REQUIRED ACTION » Print the data below exactly, but only the lines from the one containing "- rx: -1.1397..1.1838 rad" down to the one containing "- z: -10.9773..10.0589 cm", inclusive.

SUPPLIED DATA »
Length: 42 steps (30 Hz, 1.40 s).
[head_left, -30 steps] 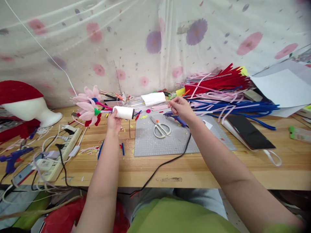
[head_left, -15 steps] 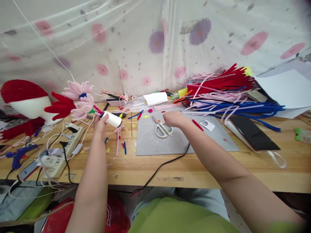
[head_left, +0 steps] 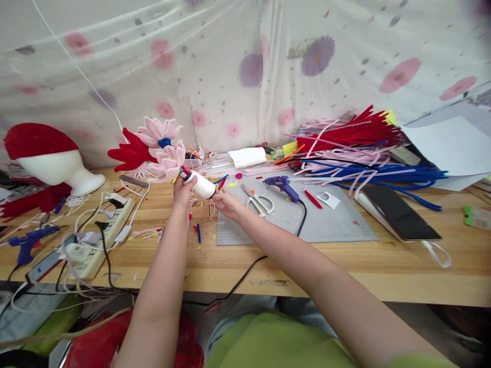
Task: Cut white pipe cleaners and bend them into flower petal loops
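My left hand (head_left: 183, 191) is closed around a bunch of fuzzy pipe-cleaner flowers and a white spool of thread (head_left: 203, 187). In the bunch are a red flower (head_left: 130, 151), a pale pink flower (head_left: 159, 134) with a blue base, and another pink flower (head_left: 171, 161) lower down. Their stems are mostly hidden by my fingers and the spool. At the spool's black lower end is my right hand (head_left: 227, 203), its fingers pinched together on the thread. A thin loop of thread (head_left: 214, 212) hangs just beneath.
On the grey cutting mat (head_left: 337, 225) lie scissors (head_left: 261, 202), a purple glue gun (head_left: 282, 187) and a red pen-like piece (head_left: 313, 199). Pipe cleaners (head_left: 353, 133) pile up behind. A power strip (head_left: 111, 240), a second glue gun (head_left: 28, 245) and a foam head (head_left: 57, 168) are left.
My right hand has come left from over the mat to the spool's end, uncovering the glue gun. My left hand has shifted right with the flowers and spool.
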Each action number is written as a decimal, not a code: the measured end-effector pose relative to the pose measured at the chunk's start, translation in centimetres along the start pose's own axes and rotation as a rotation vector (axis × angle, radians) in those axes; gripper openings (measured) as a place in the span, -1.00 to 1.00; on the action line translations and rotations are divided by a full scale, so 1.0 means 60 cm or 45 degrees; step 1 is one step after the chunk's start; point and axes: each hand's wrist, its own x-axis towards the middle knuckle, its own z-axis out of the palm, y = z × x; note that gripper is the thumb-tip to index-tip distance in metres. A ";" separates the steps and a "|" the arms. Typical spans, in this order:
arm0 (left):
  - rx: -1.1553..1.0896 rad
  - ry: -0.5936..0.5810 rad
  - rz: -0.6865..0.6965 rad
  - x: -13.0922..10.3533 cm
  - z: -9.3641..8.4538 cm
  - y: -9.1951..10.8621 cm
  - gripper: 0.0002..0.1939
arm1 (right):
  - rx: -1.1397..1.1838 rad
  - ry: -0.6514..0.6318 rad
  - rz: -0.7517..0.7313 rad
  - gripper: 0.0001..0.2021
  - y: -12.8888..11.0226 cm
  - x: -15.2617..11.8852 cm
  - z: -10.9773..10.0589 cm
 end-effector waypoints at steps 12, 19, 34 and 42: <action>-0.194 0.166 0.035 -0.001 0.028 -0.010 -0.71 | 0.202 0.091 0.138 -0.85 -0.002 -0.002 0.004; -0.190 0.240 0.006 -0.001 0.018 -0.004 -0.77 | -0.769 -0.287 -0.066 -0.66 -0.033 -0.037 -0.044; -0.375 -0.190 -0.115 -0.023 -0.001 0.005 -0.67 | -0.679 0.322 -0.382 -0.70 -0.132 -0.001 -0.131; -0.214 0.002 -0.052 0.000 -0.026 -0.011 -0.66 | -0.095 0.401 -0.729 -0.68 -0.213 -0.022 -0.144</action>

REPLY »
  - rx: -1.1397..1.1838 rad
  - ry: -0.6514..0.6318 rad
  - rz: -0.7517..0.7313 rad
  - gripper: 0.0001..0.2021
  - y: -12.8888..11.0226 cm
  - x: -15.2617..11.8852 cm
  - z: -10.9773..10.0589 cm

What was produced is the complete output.